Première histoire - Et mon gentil grand-père devint une bouse Part 05
“C'est une histoire de succession, de répétition générationnelle d'agressions sexuelles incestueuses dans l'enfance, occultée par le déni, jusqu'au jour où la victime devenue maman place ses enfants entre les mains de son grand-parent-bourreau qui les agressera à leur tour.” J.F Theud
1987 – Pleine campagne de la grande périphérie parisienne près de Bonnelles, petit village des Yvelines, au sein du Parc naturel régional de la Haute Vallée de Chevreuse. Lorette V. – vingt-neuf ans - est Aide-Soignante dans la maison de retraite de Bonnelles où elle travaille à temps plein depuis que ses deux petites filles, Laure et Manon sont scolarisées.
Son mari, Georges G. est commercial pour la brasserie de la vallée de Chevreuse - créée par un ancien viticulteur -. Il s'échappe fréquemment de la maison, durant quelques jours pour le travail. La famille vit dans une petite maison, un pavillon récent, forcément sans âme ni originalité. C'est un lieu fonctionnel avant tout. Leur maison disparaîtra bien avant que celle des anciens - les parents de Lorette - ne se délite. Georges n'a plus de parents, décédés et pas de frère ni de sœur
Lorette s'est retrouvée maman très jeune, à dix-neuf ans. Elle le retrouvait fréquemment, lui son Georges, le soir, dans le “temple de l’amour” de l’étang de Bonnelles. Ses parents n'avaient rien vu ou rien voulu voir et surtout, ils n'avaient rien dit. D'aucun aurait pu penser au fameux « accident » qui conduit quelquefois à la misère ou à l'avortement. Mais cette première petite, tout comme la seconde, était voulue et attendue. Pas tant pour donner tort à ces mauvaises langues du village et des hameaux voisins que pour quitter le giron familial avec plus de facilité. La grossesse lui donnait des certitudes quant à son avenir avec Georges qu'elle aimait de tendresse souvent et de passion parfois. Georges était à ce moment encore amoureux et svelte, sportif, séduisant et curieux d'elle.
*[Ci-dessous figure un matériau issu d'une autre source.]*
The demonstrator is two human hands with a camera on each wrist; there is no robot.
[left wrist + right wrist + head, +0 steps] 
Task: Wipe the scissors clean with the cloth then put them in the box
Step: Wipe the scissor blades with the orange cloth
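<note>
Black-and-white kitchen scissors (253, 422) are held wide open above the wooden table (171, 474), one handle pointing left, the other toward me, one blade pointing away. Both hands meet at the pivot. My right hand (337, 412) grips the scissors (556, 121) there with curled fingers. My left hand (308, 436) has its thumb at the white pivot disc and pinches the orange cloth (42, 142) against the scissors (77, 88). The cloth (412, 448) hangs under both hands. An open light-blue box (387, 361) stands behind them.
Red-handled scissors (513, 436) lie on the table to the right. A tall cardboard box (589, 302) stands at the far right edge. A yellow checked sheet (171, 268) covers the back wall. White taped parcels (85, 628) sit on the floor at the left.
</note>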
Plus vieux qu'elle de sept ans, il était fier et faisait office de locomotive du jeune couple en construction.
Aujourd'hui, dix années plus tard, c'était devenu un "balourd", tant physiquement que mentalement. Il préférait goûter les bières et les vins avec les clients ou futurs clients, sur la route et dans les hôtels plutôt qu'être dans son foyer. Elle se doutait bien aujourd'hui que les hôtels ne le laissaient pas seul dans sa chambre. Sûrement les premiers temps elle le pensa fidèle, puis... le maudit proverbe dit "une femme dans chaque port". Les tournées étaient cycliques donc identiques d'une saison à l'autre. Elle soupçonnait bien la présence de maîtresses ou de prostituées. Mais figée dans sa double vie de mère et de travailleuse, elle fermait les yeux, ne cherchait pas trop querelle à ce sujet et essayait surtout de ne pas penser. Finalement, tant qu'il ne ramenait pas une saloperie de maladie et ne cherchait pas trop le « devoir conjugal », la vie allait bien. Son corps à elle était calme, il ne demandait rien de plus. Il était satisfait de ses deux maternités. Pas besoin de cette chose qu'on nomme "libido".
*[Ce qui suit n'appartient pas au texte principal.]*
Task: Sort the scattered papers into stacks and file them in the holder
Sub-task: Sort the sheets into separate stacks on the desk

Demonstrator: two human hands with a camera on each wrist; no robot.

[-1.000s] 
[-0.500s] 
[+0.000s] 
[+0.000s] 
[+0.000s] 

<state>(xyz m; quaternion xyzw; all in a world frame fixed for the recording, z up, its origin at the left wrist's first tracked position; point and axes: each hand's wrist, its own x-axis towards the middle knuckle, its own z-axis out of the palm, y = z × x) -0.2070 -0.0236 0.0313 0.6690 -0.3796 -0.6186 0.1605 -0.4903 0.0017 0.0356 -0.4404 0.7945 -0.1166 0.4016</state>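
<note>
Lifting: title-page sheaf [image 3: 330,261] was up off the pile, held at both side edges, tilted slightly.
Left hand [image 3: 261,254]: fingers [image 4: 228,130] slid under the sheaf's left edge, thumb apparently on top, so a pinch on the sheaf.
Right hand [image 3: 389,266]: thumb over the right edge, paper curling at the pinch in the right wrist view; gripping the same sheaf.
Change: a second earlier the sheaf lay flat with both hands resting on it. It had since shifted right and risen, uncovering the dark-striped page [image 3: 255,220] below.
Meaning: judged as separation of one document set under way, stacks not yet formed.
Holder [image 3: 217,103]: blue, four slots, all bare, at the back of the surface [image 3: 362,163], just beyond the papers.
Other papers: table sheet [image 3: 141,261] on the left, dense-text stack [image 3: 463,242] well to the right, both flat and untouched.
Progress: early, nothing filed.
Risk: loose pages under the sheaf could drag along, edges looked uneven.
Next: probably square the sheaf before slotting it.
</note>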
Peut-être un jour, elle en rêvait parfois, les gendarmes viendraient lui annoncer un accident de voiture sous emprise d'alcool. Elle serait libre...
Lundi 5 avril 1987, Lorette, pour la première fois depuis qu'elle travaille dans la maison de retraite, n'a pas pu avoir de congés pour la période de petites vacances scolaires approchantes. Elle n'a pas d'autre choix que de demander à ses parents, habitant la ville de Limours toute proche, à trois kilomètres, de bien vouloir accueillir Laure et Manon, à la journée, durant ces deux semaines. Elle ne leur laisse jamais les enfants préférant s’en occuper. C’est elle la maman.